The industry is rife with such euphemisms. It offers "convenient check cashing," "emergency cash flow" and a "smart alternative to bouncing checks and credit card late fees" for people "who are denied access to credit by traditional lenders."


But consider these facts provided by the Center for Responsible Lending in Durham, NC:

• Payday loans cost triple-digit interest rates, typically 390 to 780 percent annually.

• Payday loan interest rates are on average 400 percent higher than credit card interest rates.

• The average borrower takes eight to 13 loans out from a single lender and a total of 14 to 22 loans out each year.

• Payday lenders make $40 billion in loans and collect $6 billion in finance charges from borrowers each year in the U.S.

• Payday loans cost American families $3.4 billion every year.


To qualify for a payday loan, all a borrower needs is a bank account and a source of income or benefits. This is why the industry notoriously preys on the military and people on (or transitioning off of) government assistance. The ability to repay the loan is not assessed through a credit check, as with bank loans.


Instead, payday lenders entice cash-strapped consumers to write checks without funds on deposit. Two weeks later, the borrower is still short on cash, and visits another payday lender to float the first loan (aka "loan flipping").


Conveniently, payday lenders can acquire multiple licenses for "different" companies within the same state. In effect, a borrower can wrack up hundreds of dollars of fees to extend the term of the loan without ever paying off the principle. This is the debt trap.


Payday lending is not growing because of increased consumer demand, but because payday lenders get their steady customers to take out more loans.


Ninety-one percent of payday loan borrowers take out more than five payday loans a year, and one Kentucky payday lender reports that 70 percent of his company's loans are paid back via another payday loan.


A single loan for the first-time borrower to cover surgery, bridge the gap between jobs, or buy Christmas presents quickly turns into a merry-go-round of additional loans and hundreds of dollars in fees each month.

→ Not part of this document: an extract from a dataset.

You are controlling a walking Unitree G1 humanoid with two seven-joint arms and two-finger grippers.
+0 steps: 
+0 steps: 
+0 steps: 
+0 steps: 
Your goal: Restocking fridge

Meanwhile, the lender has it made, and here's how: with little risk or investment (a pledge of a $50,000 CD, according to the Kentucky statute) a computer and a couple of desks, the business is born.


In a three-month period, the shop develops a user group of 200 customers. This modest customer base generates $18,000 per month on an average check size of $250. And the payday lender nets from $12,000 to $14,000 per month in operating profit.


Payday lending is predatory lending. Straight and simple. A business model that targets the cash-strapped, charges big fees on small loans, and encourages loan flipping is one that traps people in debt for years.


And whether or not we engage in such transactions, we help pay for them. We all pick up the tab when people can't afford food, rent, and health care, and we're all chipping in for the skyrocketing personal bankruptcy rates.


A Georgia law passed in 2004 prescribes harsh felony penalties for lenders who make loans of $3,000 or less in violation of existing lending and consumer protection laws.


The law caps interest rates of small consumer loans at 60 percent per year, the state's small-loan usury rate. Other states have capped overdraft and bounced check fees to prevent outrageous effective interest rates.


There are alternatives to payday lending, including credit counseling, employer based payroll advance programs, and assisting the un-banked in starting direct deposit accounts at community development credit unions.


Within a few months after a new member joins, most credit unions will write small loans to members who direct deposit their checks.


Kentucky has laws that are supposed to protect consumers. We need to make these laws stronger. The state cannot afford to allow cash strapped people to get sucked into a whirlpool of deeper and deeper debt. Tougher legislation is the guardrail needed to keep the unwary from going over the edge.


Jonathan Harrison is business development director of Mountain Association for Community Economic Development in Berea.